» Action item
All lines that hold the string "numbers" should be copied. Find them in the listing below.

» Data supplied
.....

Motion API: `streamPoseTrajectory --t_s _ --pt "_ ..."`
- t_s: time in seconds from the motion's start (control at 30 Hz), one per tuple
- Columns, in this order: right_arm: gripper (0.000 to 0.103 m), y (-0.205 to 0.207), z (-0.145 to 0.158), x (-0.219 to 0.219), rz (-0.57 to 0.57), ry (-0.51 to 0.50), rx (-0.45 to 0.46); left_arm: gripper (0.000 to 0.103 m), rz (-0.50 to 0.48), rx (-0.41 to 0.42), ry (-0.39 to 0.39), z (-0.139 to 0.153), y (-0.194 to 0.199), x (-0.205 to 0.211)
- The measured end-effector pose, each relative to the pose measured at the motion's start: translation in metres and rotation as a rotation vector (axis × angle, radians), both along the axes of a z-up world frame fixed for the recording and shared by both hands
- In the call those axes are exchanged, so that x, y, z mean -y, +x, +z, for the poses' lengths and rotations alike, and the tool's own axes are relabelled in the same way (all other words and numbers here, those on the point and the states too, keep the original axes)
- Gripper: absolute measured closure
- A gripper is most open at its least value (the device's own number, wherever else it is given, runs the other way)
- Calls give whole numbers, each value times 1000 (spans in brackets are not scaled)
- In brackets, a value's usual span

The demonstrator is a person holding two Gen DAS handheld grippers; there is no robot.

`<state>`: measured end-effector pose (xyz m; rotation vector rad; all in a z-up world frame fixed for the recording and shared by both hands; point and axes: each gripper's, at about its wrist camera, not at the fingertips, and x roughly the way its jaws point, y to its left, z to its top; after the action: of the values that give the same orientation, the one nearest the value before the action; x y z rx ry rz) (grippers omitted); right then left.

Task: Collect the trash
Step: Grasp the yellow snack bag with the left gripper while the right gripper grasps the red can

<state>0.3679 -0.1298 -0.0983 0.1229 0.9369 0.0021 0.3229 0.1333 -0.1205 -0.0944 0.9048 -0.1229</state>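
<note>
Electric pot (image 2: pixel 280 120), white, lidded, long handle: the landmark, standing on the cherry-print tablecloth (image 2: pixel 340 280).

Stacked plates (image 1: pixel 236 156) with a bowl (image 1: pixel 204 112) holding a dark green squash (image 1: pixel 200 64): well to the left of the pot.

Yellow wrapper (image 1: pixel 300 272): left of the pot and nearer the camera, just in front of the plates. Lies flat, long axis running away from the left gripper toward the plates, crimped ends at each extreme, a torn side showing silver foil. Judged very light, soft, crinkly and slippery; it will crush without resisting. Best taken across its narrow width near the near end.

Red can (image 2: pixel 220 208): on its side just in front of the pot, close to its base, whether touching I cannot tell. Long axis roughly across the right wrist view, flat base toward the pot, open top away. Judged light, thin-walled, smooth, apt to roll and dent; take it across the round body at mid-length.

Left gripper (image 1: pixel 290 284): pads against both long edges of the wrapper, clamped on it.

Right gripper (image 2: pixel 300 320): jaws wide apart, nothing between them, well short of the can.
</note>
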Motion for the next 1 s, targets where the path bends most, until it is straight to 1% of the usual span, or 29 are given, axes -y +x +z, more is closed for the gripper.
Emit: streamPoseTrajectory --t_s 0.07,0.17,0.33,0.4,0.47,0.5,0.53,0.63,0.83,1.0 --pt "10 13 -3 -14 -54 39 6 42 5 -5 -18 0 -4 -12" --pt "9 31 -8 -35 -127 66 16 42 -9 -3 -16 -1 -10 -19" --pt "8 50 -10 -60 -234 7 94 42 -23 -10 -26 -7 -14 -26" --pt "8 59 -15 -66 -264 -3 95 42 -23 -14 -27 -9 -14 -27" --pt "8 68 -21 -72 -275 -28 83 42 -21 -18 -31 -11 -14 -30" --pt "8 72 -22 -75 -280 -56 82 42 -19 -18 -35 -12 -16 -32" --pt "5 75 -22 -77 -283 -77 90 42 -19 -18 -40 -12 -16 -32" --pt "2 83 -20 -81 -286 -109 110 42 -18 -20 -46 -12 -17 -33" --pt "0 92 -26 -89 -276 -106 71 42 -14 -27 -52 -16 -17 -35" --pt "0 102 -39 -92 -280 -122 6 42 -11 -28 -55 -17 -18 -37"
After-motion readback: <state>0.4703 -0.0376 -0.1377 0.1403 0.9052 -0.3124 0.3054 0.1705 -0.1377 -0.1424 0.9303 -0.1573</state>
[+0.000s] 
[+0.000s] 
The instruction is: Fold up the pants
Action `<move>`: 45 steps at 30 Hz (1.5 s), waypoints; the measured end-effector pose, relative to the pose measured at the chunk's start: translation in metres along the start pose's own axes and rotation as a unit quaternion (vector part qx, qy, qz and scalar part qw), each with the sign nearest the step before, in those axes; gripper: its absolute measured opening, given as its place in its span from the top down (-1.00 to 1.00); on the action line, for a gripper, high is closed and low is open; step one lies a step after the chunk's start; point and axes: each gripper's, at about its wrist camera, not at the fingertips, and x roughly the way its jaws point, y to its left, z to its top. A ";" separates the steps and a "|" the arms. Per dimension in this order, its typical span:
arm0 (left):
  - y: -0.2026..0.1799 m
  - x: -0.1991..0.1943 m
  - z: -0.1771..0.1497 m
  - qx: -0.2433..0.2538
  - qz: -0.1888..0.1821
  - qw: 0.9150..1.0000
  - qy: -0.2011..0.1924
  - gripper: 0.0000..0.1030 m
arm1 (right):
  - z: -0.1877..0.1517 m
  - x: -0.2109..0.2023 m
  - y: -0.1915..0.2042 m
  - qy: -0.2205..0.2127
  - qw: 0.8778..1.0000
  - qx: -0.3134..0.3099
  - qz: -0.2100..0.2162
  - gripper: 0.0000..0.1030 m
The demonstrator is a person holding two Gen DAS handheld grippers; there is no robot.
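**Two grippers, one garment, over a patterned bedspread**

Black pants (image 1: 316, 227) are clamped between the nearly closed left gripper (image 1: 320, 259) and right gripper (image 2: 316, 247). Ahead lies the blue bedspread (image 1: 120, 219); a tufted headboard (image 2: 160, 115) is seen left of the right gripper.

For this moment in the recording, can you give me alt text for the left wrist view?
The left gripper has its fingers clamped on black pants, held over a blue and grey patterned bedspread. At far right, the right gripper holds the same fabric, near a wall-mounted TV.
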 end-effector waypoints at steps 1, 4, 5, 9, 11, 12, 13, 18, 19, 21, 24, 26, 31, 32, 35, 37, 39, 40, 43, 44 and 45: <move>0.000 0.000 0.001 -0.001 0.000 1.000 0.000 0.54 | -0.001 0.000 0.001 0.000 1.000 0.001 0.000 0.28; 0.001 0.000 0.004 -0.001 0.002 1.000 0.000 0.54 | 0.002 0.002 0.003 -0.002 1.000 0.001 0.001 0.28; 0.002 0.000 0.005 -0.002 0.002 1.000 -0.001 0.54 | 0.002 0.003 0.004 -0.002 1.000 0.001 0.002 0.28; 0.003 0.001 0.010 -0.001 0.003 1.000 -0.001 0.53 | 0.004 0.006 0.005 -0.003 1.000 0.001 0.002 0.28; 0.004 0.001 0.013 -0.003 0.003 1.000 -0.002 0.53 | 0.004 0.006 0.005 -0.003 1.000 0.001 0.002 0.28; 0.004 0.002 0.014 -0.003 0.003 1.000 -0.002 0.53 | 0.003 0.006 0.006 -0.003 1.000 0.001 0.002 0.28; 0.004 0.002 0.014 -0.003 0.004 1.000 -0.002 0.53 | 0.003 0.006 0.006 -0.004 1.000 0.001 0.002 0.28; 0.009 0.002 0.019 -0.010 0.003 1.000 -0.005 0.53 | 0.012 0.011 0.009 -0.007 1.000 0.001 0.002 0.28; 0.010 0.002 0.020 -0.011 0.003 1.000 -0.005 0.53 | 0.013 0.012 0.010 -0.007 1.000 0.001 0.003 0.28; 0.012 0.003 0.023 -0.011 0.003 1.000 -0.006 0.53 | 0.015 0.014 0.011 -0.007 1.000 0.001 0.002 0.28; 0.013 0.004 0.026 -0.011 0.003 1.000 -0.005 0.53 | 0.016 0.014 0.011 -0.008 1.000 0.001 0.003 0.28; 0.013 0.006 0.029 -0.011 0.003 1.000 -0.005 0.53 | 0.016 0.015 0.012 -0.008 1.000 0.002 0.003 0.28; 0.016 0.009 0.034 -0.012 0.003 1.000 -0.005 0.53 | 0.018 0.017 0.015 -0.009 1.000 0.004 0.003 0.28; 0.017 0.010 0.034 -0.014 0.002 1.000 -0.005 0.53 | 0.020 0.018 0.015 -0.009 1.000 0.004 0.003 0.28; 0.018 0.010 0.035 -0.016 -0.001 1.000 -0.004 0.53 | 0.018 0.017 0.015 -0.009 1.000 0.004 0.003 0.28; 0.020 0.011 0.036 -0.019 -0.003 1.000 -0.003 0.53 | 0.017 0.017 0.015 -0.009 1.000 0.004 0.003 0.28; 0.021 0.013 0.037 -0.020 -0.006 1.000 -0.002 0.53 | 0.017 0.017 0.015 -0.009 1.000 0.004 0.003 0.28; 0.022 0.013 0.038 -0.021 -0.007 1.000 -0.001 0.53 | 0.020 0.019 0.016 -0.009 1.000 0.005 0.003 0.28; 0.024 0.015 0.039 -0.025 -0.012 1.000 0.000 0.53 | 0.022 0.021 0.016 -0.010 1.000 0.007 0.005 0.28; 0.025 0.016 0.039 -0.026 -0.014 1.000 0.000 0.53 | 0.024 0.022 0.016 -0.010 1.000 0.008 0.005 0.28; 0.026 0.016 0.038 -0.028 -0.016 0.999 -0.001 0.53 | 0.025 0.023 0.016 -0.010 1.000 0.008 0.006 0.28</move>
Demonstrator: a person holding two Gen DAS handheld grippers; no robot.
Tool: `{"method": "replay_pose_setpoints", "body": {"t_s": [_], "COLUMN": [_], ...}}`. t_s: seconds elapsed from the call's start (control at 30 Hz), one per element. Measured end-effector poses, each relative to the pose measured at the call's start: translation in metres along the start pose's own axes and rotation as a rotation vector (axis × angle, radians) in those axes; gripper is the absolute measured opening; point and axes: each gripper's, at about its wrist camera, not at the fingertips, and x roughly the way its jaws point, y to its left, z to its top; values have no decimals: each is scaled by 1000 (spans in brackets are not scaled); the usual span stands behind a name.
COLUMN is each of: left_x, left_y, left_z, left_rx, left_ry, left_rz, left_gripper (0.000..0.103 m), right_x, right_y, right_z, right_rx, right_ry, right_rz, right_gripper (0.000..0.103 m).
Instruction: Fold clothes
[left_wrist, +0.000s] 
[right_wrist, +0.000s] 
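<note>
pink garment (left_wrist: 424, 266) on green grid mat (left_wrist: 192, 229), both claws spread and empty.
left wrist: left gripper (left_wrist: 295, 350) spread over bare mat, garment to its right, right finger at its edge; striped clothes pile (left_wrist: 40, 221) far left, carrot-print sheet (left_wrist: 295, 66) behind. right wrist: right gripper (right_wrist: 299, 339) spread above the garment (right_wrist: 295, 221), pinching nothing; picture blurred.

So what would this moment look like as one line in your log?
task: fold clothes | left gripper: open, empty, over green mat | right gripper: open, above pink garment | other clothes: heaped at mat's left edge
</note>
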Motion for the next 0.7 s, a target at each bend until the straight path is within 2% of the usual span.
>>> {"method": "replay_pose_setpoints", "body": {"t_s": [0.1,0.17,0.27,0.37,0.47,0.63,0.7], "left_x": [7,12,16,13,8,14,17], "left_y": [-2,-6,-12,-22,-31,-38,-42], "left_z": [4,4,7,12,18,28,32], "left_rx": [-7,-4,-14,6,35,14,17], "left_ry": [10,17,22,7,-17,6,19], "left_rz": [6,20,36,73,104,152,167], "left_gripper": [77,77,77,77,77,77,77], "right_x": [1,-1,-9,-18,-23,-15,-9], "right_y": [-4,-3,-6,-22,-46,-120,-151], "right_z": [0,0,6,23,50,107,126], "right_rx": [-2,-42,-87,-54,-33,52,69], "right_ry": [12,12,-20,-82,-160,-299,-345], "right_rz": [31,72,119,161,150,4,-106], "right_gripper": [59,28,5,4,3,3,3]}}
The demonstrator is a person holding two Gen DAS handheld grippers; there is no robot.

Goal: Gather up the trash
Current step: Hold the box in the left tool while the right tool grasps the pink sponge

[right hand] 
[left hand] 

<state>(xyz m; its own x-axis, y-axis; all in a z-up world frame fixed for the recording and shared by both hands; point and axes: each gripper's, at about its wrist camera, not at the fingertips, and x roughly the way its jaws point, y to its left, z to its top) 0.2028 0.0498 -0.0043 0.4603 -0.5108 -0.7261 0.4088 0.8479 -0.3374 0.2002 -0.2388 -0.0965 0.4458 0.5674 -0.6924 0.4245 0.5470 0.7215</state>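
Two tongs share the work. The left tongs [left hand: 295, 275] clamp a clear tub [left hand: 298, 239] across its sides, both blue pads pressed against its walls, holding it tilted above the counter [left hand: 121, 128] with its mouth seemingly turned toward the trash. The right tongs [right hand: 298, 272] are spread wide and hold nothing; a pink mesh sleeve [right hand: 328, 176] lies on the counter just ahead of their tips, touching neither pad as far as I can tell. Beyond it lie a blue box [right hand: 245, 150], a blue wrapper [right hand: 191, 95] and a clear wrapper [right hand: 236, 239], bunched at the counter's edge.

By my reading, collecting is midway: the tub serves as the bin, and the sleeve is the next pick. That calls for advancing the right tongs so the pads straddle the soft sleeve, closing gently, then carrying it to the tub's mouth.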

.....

» Solution for this problem
- In the call those axes are exchanged, so that x, y, z mean -y, +x, +z, for the poses' lengths and rotations alike, and the tool's own axes are relabelled in the same way (all other words and numbers here, those on the point and the states too, keep the original axes)
- Calls give whole numbers, each value times 1000 (spans in brackets are not scaled)

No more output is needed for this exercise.